Leslie Cannold, a prominent Australian abortion advocate has stated in an ABC radio interview that a small minority of only 4-9% of Australians believe abortion should not be available. I often hear these kinds of figures, yet have found little to substantiate them. After some thorough googling, placing an emphasis on research undertaken by abortion advocacy groups, I found the following.
The Australian Reproductive Health Alliance (ARHA), in 2004 state the less than 5% of the Australian population oppose abortion under any circumstances and go on to quote the Public Health Association as saying, "It is overwhelmingly clear that the majority of Australians support liberal access to abortion".
Interestingly, ARHA later state that only just over 80% of Australians are 'prochoice', identifying 13.8% of Australians as disagreeing or strongly disagreeing that abortion should be available. The remaining 7.3% either responded 'don't know' or didn't respond at all.
This report also shows that only 54.2% of people agree that abortion should be 'readily available when they want one', as opposed to 34.5% who believe abortion should be allowed 'only in special circumstances', however these circumstances are not detailed.
A later study in 2008, undertaken by Lachlan de Crespigny and associates asks a variety of questions addressing very specific circumstances of women. This study indicates that only 61% of Australians agree that that abortion should be legal, without condition in the first trimester, with a further 26% believing restrictions should be in place according to circumstances. By the third trimester the number of people believing abortion should be available without restriction drops to a low 6% with a further 42% agreeing about availability dependent on circumstances. The percentage of people believing abortion should be illegal regardless of circumstances increase with each trimester, 12%, 28% and 48%.
Further information about the kinds of circumstances that are important to people's beliefs become apparent when people are asked whether doctors should face professional sanctions for performing abortions after 24 weeks gestation. Whilst the discussion states that the majority of respondents do not support sanctions against doctors, the numbers who do are highly significant and do not support the idea that the publicly are generally accepting of abortion.
With a minimum of 11% of respondents believing doctors should face sanctions for post 24 week abortions and 11% responding 'can't say' and up to 45% wanting sanctions and 28% responding 'can't say' for reasons of psychosocial concerns, there does not appear to be the widespread support for abortion that abortion advocates claim, particularly as pregnancy progresses.
With significantly less than half of all respondents believing abortion should be lawful after 24 weeks for reasons of abuse, economics, economics or other social reasons, and from 23-28% declining to answer, one wonders how legislation making abortion legal until birth, for any reason actually came about.

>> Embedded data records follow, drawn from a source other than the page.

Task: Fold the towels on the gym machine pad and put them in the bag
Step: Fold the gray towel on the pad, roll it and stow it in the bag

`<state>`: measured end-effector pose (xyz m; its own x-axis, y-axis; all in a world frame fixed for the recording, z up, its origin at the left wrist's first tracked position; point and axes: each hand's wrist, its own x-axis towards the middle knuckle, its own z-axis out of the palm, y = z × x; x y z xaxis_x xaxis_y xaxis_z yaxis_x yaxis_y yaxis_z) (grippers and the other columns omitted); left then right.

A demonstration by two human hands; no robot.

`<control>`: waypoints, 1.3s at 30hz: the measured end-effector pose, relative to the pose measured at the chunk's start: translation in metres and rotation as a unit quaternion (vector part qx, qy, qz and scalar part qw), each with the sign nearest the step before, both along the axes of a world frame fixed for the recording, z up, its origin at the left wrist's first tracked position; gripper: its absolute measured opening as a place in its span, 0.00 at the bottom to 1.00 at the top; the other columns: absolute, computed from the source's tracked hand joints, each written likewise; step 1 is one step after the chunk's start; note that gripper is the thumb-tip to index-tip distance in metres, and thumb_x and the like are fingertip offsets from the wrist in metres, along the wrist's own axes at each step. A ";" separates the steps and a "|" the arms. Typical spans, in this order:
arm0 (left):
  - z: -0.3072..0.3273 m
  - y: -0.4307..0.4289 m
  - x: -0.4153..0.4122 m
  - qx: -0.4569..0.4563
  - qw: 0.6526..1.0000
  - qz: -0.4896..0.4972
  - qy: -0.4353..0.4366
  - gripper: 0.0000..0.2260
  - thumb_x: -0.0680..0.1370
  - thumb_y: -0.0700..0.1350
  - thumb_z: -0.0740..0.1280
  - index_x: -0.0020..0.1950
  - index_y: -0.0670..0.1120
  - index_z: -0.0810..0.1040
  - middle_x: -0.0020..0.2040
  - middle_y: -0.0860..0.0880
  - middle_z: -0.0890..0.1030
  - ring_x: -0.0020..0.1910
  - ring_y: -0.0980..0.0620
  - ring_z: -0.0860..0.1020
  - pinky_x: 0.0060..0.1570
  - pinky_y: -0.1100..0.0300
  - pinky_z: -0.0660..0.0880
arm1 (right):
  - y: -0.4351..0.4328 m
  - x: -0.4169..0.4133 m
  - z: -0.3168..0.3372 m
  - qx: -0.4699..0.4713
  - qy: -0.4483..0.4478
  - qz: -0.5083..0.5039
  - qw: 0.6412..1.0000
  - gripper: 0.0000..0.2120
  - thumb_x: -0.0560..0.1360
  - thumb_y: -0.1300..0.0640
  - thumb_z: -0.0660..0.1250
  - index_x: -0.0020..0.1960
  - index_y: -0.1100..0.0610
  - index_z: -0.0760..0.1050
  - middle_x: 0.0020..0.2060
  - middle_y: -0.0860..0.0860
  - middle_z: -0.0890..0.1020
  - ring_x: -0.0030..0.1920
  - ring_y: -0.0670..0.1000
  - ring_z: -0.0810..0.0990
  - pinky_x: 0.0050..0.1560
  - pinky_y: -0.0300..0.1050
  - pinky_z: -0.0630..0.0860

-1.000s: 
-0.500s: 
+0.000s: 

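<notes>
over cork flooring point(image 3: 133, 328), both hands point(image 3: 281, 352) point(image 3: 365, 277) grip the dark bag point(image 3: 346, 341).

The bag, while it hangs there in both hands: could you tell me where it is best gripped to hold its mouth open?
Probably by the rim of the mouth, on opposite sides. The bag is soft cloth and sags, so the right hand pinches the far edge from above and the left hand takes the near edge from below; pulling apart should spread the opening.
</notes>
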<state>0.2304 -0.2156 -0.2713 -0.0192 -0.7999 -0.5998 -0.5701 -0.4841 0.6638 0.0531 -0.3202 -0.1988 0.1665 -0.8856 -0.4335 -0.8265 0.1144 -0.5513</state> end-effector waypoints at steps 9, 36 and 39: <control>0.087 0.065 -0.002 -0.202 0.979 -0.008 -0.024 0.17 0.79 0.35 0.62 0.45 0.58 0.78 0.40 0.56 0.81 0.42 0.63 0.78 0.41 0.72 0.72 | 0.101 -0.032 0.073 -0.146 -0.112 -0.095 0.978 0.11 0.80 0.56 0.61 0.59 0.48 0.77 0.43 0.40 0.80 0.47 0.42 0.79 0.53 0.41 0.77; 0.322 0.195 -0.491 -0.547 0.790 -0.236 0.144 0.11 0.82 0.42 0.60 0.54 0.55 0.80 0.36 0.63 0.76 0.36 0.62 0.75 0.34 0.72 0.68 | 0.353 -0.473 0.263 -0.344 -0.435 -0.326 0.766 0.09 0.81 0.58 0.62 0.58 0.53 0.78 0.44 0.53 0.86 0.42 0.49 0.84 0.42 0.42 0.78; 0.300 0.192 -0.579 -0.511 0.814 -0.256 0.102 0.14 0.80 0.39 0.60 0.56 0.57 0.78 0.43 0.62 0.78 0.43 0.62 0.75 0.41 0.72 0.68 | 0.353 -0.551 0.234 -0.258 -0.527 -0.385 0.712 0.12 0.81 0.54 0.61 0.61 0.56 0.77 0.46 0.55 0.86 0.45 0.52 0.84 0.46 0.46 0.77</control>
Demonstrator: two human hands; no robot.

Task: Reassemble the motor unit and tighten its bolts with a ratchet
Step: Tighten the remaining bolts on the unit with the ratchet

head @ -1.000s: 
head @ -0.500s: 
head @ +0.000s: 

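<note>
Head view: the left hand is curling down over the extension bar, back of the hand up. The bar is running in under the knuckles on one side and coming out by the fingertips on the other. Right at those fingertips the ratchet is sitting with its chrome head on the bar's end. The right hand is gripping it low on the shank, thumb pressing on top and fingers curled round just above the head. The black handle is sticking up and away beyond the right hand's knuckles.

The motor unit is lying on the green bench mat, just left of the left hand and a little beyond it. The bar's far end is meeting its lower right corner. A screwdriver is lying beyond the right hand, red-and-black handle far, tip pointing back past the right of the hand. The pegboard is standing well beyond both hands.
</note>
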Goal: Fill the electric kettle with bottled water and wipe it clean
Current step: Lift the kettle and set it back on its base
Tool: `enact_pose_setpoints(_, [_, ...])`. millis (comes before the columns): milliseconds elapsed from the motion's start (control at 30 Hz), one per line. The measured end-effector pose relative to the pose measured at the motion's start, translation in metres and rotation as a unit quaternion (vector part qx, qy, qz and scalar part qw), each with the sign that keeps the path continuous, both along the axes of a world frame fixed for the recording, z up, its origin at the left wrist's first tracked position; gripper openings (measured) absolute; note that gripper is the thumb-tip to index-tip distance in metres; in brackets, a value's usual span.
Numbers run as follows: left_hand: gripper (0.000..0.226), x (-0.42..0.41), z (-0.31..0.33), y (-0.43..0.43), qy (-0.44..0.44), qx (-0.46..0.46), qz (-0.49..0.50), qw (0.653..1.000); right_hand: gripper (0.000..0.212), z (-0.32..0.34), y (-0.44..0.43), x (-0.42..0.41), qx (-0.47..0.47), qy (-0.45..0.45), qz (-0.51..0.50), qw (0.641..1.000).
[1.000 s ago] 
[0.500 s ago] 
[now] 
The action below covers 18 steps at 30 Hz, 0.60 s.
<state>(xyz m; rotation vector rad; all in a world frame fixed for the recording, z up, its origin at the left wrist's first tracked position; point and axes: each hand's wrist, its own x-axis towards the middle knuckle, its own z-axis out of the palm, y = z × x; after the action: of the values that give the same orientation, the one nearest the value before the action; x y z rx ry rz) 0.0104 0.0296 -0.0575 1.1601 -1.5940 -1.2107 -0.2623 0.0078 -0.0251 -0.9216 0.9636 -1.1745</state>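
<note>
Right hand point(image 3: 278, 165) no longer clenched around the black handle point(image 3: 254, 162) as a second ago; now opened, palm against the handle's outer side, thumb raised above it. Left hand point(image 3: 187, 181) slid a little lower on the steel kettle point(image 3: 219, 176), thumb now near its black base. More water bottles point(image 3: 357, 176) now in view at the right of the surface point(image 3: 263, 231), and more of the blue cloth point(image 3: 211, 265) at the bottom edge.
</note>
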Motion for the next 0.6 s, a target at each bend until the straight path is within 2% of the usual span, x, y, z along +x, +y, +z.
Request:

It seems that even when looking at the research conducted by abortion advocates, and abortion advocacy organisations, the stated support for abortion is wildly exaggerated, with significant numbers of people expressing a desire for abortion to not be available at all for many circumstances, particularly in later gestations. The percentage of people stating that they are unable to respond suggests some ambivalence about, or perhaps not enough knowledge about abortion for significant numbers as well.
The reason this is important is that many people who express concern about abortion and the circumstances that lead women to consider abortion, are often silenced and stigmatised as being 'out of step' with public opinion and misogynistic. The fact is that those who question are actually in the majority, but are often too afraid to speak. Questioning the social failings toward women in challenging circumstances during pregnancy is not a sign of hating women. To the contrary, it expresses a much deeper compassion to women than forcing her to make a decision she may not be happy or comfortable with, labeling it her 'choice' and then expecting her to only speak positively about it later.